Top of Input data

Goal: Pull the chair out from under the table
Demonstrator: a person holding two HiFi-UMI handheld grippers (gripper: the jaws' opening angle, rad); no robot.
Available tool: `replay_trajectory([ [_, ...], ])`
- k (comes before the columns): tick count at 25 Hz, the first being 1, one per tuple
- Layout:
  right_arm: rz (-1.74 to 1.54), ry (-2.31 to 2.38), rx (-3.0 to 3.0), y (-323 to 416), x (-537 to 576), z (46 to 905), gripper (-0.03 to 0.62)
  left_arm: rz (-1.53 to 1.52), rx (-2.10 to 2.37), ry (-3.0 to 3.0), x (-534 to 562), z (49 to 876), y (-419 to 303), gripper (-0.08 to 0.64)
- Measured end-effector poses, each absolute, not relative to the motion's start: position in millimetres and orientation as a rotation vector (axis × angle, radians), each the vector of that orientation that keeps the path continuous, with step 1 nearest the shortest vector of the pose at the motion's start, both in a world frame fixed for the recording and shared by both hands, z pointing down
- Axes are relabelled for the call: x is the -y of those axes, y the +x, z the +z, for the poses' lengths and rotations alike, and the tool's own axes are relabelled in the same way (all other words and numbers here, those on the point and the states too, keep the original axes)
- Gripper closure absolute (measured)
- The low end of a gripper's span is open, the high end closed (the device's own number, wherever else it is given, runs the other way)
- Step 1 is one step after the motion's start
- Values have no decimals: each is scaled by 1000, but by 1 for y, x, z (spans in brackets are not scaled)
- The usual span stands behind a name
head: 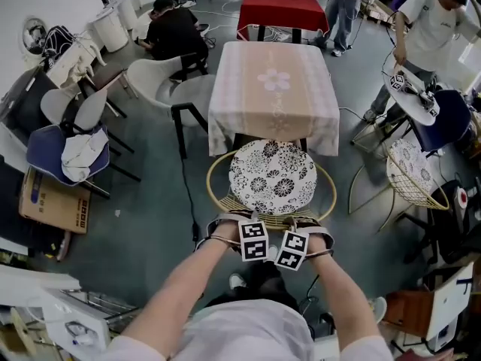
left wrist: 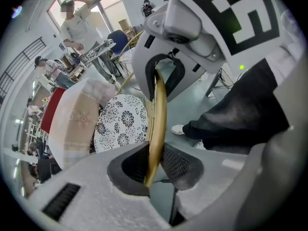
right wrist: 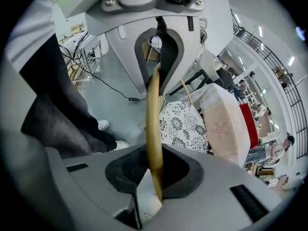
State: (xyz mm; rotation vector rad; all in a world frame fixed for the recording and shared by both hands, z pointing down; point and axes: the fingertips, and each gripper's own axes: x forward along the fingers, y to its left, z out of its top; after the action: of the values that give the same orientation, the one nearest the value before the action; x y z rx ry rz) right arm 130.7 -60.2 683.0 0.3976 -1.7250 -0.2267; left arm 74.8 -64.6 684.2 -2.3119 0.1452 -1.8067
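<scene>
Underfoot, a grey-green floor (head: 150, 209) fills a crowded workroom and spreads out on every side of the two grippers. Straight ahead of them stands the table (head: 272, 89), draped in a pale cloth with a flower printed at its middle. Farther off beyond it is a second table under a red cloth (head: 282, 6). Between the near table and the grippers sits the chair (head: 213, 173), a round wicker one. Its far edge reaches the hanging hem of the cloth, and most of the seat is out in the open. White chairs (head: 161, 81) cluster off the left gripper's side, with a cardboard box (head: 52, 201) on the floor on that same side. Another wicker chair (head: 409, 173) stands off the right gripper's side. A black-and-white flowered cushion (head: 272, 177) covers the seat just ahead of the jaws. The left gripper (left wrist: 157, 124) and the right gripper (right wrist: 155, 124), side by side, are each clamped on the chair's golden back rim (left wrist: 161, 100), which runs between their pads
</scene>
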Motion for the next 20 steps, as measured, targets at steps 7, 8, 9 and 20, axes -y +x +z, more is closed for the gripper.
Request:
replay_trajectory([
  [7, -227, 401, 1720, 130, 43, 683, 538, -1811, -138, -2316, 46, 684, 73, 491],
  [8, -228, 401, 1721, 129, 41, 682, 538, -1810, -137, -2318, 44, 684, 73, 491],
  [9, -228, 401, 1721, 128, 39, 683, 538, -1810, -137, -2319, 42, 684, 72, 491],
  [20, -225, 395, 1721, 126, 14, 682, 538, -1818, -112, -2323, 17, 683, 70, 491],
])
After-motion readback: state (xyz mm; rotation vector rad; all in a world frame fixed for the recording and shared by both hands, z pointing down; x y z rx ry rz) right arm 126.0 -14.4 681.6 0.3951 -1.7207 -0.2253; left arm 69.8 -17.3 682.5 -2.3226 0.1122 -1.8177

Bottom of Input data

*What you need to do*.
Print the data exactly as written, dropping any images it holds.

*Response*.
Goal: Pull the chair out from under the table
Demonstrator: a person holding two HiFi-UMI handheld grippers (gripper: the jaws' opening angle, rad); no robot.
Available tool: `replay_trajectory([ [_, ...], ])`
- k (comes before the columns): tick count at 25 Hz, the first being 1, one per tuple
- Layout:
  right_arm: rz (-1.74 to 1.54), ry (-2.31 to 2.38), rx (-3.0 to 3.0), y (-323 to 416), x (-537 to 576), z (46 to 905), gripper (-0.03 to 0.62)
  left_arm: rz (-1.53 to 1.52), rx (-2.10 to 2.37), ry (-3.0 to 3.0), x (-534 to 562), z (49 to 876), y (-419 to 303), gripper (-0.08 to 0.64)
- Measured end-effector poses, each absolute, not relative to the motion's start: position in millimetres and orientation as a rotation vector (axis × angle, radians), each the vector of that orientation that keeps the path continuous, with step 1 nearest the shortest vector of the pose at the motion's start, both in a world frame fixed for the recording and shared by both hands, z pointing down
- Axes are relabelled for the call: x is the -y of those axes, y the +x, z the +z, for the poses' lengths and rotations alike, and the tool's own axes are relabelled in the same way (all other words and numbers here, those on the point and the states too, keep the original axes)
- Gripper closure absolute (measured)
- The low end of a gripper's span is open, the high end closed (the device's own number, wherever else it is given, runs the other way)
- Step 1 is one step after the motion's start
- Values have no decimals: each is scaled by 1000, but by 1 for y, x, z (spans in brackets are not scaled)
- The usual span stands behind a name
head: 
left wrist: 
right wrist: 
State: (xyz mm; rotation vector rad; all in a world frame fixed for the recording and shared by both hands, z pointing down; point and axes: the fingertips, and each gripper's own axes: x forward along the fingers, y to its left, z out of its top; after the action: of the values that give the same orientation, the one nearest the value before the action; x y z rx ry rz) right arm 130.7 -60.2 683.0 0.3976 -1.7250 -0.2267; left arm 74.8 -64.6 684.2 -2.3119 0.1452 -1.8067
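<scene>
Underfoot, a grey-green floor (head: 150, 209) fills a crowded workroom and spreads out on every side of the two grippers. Straight ahead of them stands the table (head: 272, 89), draped in a pale cloth with a flower printed at its middle. Farther off beyond it is a second table under a red cloth (head: 282, 6). Between the near table and the grippers sits the chair (head: 213, 173), a round wicker one. Its far edge reaches the hanging hem of the cloth, and most of the seat is out in the open. White chairs (head: 161, 81) cluster off the left gripper's side, with a cardboard box (head: 52, 201) on the floor on that same side. Another wicker chair (head: 409, 173) stands off the right gripper's side. A black-and-white flowered cushion (head: 272, 177) covers the seat just ahead of the jaws. The left gripper (left wrist: 157, 124) and the right gripper (right wrist: 155, 124), side by side, are each clamped on the chair's golden back rim (left wrist: 161, 100), which runs between their pads
</scene>
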Motion for the next 20 steps, as measured, targets at steps 7, 8, 9 and 20, axes -y +x +z, more is closed for the gripper.
Request:
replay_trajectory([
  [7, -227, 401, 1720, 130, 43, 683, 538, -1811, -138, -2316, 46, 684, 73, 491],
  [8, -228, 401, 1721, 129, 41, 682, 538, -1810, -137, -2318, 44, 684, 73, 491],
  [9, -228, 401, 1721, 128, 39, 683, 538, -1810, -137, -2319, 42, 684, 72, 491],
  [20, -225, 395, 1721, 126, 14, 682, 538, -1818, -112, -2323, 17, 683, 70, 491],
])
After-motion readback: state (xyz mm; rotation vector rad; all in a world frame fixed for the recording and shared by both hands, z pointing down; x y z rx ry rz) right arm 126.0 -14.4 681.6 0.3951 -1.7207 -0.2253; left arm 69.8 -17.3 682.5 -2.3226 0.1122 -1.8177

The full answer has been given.